Only McLaren’s Formula 1 Car Is Quicker Than Senna GTR

A year after its debut in concept form, the McLaren Senna GTR has been revealed in final production specification. “Production” is, of course, a word that doesn’t quite apply to the Senna GTR since we’re talking about a track-exclusive hypercar here.

McLaren says the Senna GTR is “the quickest track McLaren outside of Formula 1,” and that should tell you all you need to know about it. It’s powered by a 4.0-liter twin-turbocharged V8 engine that produces 825 PS (814 hp) and 800 Nm (590 lb-ft) of torque.

That means it has 25 horses more than the road-going Senna. Engineers extracted those just by engine control recalibration and removing the secondary catalyst to reduce back pressure.

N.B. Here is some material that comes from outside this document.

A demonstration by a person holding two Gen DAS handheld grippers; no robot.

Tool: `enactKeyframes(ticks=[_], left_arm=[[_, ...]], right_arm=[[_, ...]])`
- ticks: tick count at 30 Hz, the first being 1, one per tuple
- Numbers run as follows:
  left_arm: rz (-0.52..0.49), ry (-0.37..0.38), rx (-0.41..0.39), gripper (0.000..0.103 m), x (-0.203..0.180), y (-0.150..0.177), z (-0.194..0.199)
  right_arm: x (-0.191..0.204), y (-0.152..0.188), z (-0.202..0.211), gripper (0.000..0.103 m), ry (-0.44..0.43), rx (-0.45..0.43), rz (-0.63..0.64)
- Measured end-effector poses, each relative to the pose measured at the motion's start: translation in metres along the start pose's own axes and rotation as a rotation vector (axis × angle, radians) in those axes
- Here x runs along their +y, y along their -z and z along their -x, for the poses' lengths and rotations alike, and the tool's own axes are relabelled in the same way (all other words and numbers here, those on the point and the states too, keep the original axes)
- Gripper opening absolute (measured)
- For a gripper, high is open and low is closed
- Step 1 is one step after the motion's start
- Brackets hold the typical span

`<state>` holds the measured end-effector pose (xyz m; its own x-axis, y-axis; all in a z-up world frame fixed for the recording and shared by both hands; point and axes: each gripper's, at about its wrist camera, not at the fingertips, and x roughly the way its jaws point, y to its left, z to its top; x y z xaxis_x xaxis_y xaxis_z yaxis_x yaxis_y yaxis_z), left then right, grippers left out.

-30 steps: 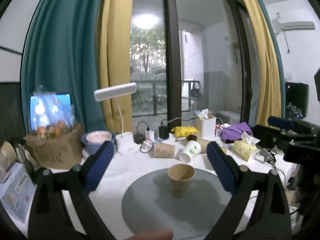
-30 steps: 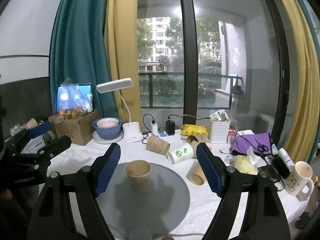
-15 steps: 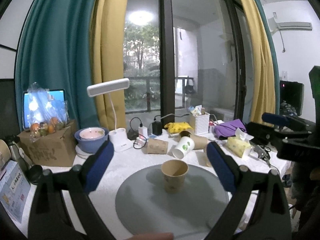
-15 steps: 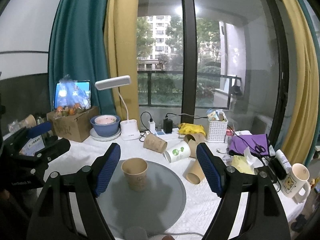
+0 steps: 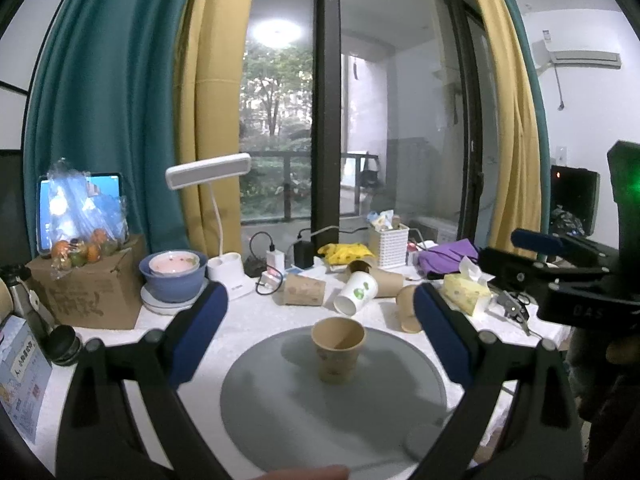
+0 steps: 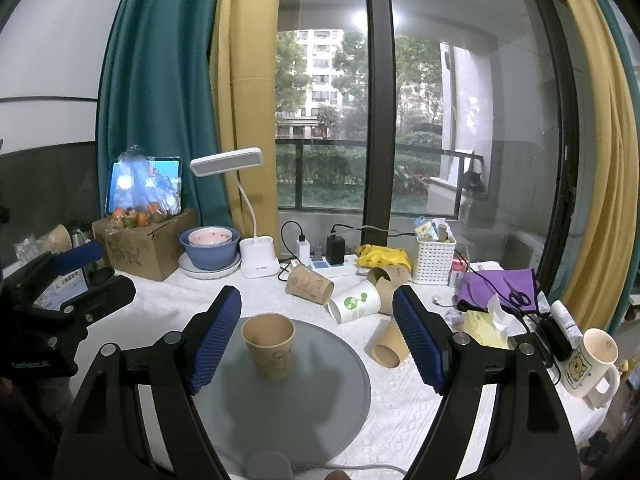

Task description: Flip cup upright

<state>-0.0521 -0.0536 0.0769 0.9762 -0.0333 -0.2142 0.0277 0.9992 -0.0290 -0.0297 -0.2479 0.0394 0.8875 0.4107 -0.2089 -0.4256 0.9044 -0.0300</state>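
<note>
Left gripper [image 5: 320,332] fingers spread wide, holding nothing; right gripper [image 6: 318,334] same, fingers wide apart and empty. Both hover low over the near edge of the worktop [image 6: 420,392], white textured cloth.

Brown paper cup [image 5: 338,349] stands upright, mouth up, on the grey round mat [image 5: 280,404], roughly mid-mat in the left view. Plain kraft colour, faint printed drawing on its side, inside looks empty. In the right view it sits just beside the left finger pad, not touching as far as I can tell. No finger on it.

Beyond the mat, four more paper cups lying on their sides: small brown one [image 6: 390,344] just off the mat's right edge, mouth toward camera; white cup with green logo [image 6: 355,301]; brown cup [image 6: 309,283] left of it; another brown one [image 6: 386,280] behind the white, touching it.

Right side: yellow tissue pack [image 6: 486,326] with tissue sticking up, bear mug [image 6: 590,362] upright, empty.

Further back: blue bowl [image 6: 208,254] on a white plate with a pinkish bowl nested inside; cardboard box [image 6: 144,248] carrying a clear bag of oranges; white mesh basket [image 6: 434,258] stuffed with small packets; white desk lamp [image 6: 256,256].
</note>
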Motion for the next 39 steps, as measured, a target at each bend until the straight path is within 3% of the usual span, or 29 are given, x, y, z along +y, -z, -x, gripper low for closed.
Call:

It might not sound like much, and it isn’t. But the Senna GTR is also lighter: thanks to a carbon-composite body and carbon-fiber safety cell, it has a dry weight of 1,188 kg (2,619 lbs). That gives it a power-to-weight ratio of 694PS-per-tonne (684hp-per-tonne). Put into context, that’s higher than the power-to-weight ratio of every McLaren car for road or track currently in production — including the road-going Senna.

The engine is mated to the same seven-speed Seamless Shift Gearbox (SSG) dual-clutch automatic that the road-legal Senna has, including a Launch Control function. There are three powertrain models available: Wet, Track, and Race. The Wet setting is new and receives greater support from the ESP and ABS electronic systems. McLaren says it’s intended for use with wet tires.

Obviously, a great deal of attention was given to the aerodynamics of the Senna GTR, resulting in the same levels of downforce as the McLaren Senna but at 15 percent lower speeds. Peak downforce exceeds 1,000 kg (2,205 lbs) — that’s almost the car’s dry weight. On top of all this, the track-exclusive hypercar uses suspension derived from McLaren’s GT3 race program.

As a result of all these upgrades, McLaren says the Senna GTR can lap circuits faster than any of its cars (road or race) outside Formula 1.

The most exclusive member of the British brand’s Ultimate Series will be built in a limited run of 75 cars, all of which are (you’ve guessed it) already sold — despite a starting price of £1.1 million ($1.44 million) plus taxes. First deliveries will begin in September 2019.